With the third review of the ongoing Greek bailout more-or-less achieved effortlessly and on time, attention will soon turn to the fourth and final review in the spring, as the current memorandum and the attached multi-billion-euro credit line extended by creditors ends in August 2018.
It's the fourth and last review, however, that is expected to set the tone for the "after-memorandum" period, whereby Greece must essentially cover its borrowing needs from the markets - regardless of whatever "cushion" is provided by the ESM - and at the same time still fulfill future fiscal targets (annual primary budget surpluses as a percentage of GDP) stipulated in the third memorandum.
Both Greek government officials and creditors' representatives, for the moment, appeared satisfied that the third review went off flawlessly, with a staff level agreement achieved last week. A final "stamp of approval" will come at a Eurogroup meeting this month.
At the same time, one reason that the third memorandum was concluded on time and without much wrangling is the fact that most crucial issues, i.e. political "hot potatoes" for the leftist-rightist coalition government, were bumped to May or June 2018.
No less than nine main issues must be resolved for the fourth and last review of the current and third successive bailout to conclude.
First and foremost, the Tsipras government must implement 84 remaining "prior actions", or what the Commission calls "key deliverables".
Creditors and Athens must also come to terms on when the tax-free annual income threshold will be lowered, next year or in 2020. The goal, according to creditors, is to increase Greece's narrow tax base by including more low wage-earners and pensioners.

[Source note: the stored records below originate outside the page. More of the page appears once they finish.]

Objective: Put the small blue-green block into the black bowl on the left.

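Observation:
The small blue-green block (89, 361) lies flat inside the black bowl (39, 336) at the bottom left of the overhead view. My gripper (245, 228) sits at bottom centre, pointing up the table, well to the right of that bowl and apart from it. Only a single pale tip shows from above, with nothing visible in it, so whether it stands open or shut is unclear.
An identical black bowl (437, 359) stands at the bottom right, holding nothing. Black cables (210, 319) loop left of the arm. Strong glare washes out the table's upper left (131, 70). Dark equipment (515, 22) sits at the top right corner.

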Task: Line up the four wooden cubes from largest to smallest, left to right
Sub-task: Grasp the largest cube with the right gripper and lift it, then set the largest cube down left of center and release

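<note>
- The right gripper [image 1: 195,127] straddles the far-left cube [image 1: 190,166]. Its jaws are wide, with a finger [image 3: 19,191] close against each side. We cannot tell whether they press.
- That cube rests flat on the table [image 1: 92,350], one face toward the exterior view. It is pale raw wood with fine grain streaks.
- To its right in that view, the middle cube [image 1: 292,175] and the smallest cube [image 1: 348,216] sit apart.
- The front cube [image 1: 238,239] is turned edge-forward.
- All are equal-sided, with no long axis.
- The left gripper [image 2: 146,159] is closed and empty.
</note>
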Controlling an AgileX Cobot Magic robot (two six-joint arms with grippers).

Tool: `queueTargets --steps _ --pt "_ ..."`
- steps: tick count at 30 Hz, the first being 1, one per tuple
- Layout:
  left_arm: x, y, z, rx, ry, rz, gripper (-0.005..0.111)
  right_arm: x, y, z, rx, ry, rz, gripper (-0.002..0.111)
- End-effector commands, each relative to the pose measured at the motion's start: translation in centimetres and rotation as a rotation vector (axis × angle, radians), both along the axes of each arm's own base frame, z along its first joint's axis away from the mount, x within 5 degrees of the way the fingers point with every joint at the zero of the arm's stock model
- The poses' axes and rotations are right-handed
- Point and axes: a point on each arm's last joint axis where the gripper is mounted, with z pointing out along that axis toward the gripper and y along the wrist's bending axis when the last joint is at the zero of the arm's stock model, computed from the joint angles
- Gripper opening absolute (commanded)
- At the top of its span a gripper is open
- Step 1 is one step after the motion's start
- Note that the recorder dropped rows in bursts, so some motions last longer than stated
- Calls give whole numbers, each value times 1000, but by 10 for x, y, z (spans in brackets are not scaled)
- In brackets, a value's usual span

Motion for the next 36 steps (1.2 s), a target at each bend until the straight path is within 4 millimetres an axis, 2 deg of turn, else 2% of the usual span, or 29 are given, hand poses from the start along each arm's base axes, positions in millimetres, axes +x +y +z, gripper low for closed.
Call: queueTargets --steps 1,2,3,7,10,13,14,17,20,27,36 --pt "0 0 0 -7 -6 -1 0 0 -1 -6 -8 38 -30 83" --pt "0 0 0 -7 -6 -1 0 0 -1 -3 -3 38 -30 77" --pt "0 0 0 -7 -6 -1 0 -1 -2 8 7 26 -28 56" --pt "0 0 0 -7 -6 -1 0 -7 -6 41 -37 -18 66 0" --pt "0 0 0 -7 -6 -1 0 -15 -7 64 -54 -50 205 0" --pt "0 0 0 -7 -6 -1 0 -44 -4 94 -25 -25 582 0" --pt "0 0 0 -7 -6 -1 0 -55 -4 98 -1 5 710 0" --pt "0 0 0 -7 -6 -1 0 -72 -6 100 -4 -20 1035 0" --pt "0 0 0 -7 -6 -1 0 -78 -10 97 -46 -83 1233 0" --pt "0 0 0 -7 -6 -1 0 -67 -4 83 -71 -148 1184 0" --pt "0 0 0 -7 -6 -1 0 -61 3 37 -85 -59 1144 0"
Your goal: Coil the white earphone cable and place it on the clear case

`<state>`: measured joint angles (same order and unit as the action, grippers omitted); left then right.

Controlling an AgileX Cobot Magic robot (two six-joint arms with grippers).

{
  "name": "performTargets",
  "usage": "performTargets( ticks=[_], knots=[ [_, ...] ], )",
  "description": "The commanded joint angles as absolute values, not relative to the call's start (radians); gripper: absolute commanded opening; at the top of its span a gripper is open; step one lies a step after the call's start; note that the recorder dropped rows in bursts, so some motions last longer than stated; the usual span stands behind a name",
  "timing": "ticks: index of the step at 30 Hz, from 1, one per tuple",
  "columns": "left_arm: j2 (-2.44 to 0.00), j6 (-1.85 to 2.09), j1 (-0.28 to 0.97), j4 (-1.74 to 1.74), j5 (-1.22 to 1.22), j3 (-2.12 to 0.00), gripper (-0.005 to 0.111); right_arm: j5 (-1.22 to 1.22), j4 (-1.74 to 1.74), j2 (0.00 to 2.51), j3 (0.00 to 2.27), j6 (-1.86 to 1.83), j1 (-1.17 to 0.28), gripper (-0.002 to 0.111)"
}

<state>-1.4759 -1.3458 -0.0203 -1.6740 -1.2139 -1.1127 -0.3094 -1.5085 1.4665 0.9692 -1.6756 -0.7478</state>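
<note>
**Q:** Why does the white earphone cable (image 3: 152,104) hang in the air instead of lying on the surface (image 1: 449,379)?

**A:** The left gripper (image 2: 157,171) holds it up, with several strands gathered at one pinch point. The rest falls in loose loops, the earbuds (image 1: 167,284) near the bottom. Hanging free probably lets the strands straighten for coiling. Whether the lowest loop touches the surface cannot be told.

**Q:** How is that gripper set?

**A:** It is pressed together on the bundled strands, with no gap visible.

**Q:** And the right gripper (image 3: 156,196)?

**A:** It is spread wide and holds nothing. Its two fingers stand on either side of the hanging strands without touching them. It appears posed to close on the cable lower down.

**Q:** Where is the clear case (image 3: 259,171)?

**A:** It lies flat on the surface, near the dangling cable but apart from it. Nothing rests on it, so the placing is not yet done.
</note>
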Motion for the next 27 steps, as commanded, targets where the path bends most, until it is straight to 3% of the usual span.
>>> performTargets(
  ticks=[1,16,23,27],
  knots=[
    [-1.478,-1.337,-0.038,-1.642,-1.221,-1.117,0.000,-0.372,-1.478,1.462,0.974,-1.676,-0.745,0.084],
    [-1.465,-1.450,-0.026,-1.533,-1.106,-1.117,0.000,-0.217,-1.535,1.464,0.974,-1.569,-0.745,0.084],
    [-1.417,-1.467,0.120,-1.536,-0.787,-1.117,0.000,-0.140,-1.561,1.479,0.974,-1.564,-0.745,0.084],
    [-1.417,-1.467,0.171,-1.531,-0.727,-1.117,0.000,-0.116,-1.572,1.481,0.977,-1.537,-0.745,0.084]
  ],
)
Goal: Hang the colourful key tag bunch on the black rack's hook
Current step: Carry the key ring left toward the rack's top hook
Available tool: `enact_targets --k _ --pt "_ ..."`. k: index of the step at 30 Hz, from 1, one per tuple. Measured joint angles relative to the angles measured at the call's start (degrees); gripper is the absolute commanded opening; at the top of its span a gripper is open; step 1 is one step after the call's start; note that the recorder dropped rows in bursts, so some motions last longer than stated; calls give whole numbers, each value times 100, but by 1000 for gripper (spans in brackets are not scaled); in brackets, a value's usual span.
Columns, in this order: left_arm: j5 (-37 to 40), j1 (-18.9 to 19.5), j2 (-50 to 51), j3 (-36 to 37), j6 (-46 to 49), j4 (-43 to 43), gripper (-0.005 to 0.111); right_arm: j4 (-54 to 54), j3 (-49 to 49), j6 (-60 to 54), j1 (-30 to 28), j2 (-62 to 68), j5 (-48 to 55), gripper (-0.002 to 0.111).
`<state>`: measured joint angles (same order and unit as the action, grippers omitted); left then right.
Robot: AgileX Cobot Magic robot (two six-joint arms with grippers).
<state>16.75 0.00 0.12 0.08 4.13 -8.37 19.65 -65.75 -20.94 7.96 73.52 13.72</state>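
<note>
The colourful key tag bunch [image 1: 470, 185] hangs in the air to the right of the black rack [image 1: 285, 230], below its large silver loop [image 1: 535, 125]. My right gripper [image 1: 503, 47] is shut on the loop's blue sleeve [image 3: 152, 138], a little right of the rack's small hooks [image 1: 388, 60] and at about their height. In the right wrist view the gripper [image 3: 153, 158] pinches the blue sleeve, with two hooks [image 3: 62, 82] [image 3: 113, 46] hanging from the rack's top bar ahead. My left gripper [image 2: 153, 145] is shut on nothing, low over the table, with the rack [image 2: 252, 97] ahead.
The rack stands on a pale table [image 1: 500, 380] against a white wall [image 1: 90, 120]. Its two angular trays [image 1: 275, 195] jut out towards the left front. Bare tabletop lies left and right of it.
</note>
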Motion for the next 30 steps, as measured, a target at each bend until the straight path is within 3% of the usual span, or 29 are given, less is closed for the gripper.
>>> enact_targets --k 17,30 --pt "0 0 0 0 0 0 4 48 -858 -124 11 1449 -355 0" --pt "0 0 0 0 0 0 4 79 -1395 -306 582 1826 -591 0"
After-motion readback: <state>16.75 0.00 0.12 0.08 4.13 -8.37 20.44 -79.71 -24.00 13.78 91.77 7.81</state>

Conversely, the coalition government is anxious to activate a positive "off-set" program in 2019, essentially a spending spree timed with the scheduled general election that year. Leftist SYRIZA, the first-past-the-poll party in September 2015, currently trails center-right New Democracy (ND) by double-digit percentage points in all mainstream opinion polls. At the same time, the small rightist-populist Independent Greeks (AN.EL) party, SYRIZA's "strange bedfellows" junior coalition partner, appears as coming up short of the 3-percent figure, of the general vote, necessary to re-enter Parliament.
As such, any latitude to boost social spending is a welcome prospect for the coalition government in 2019.
Athens and its creditors must also agree on the exact amount of loan money that will be disbursed under the third bailout, given that several billions of euros remain untapped.
The prospect of Greek bonds being included in the ECB's quantitative easing (QE) program is still open, although the bon-buying program appears to be winding down. Additionally, given its failure to rejoin the liquidity scheme after mid 2015 the Greek government recently downplayed the QE's significance for the country's economic recovery.
Another closely watched topic up for discussion is whether Greece's thrice-recapitalized systemic banks will need another infusion of capital.
Yet another closely scrutinized issue is the timing and exact level of medium-term debt relief measures, in tandem with a proposed precautionary credit line for the Greek state after the end of the third bailout.
Finally, the IMF's role in the post-memorandum period remains to be clarified.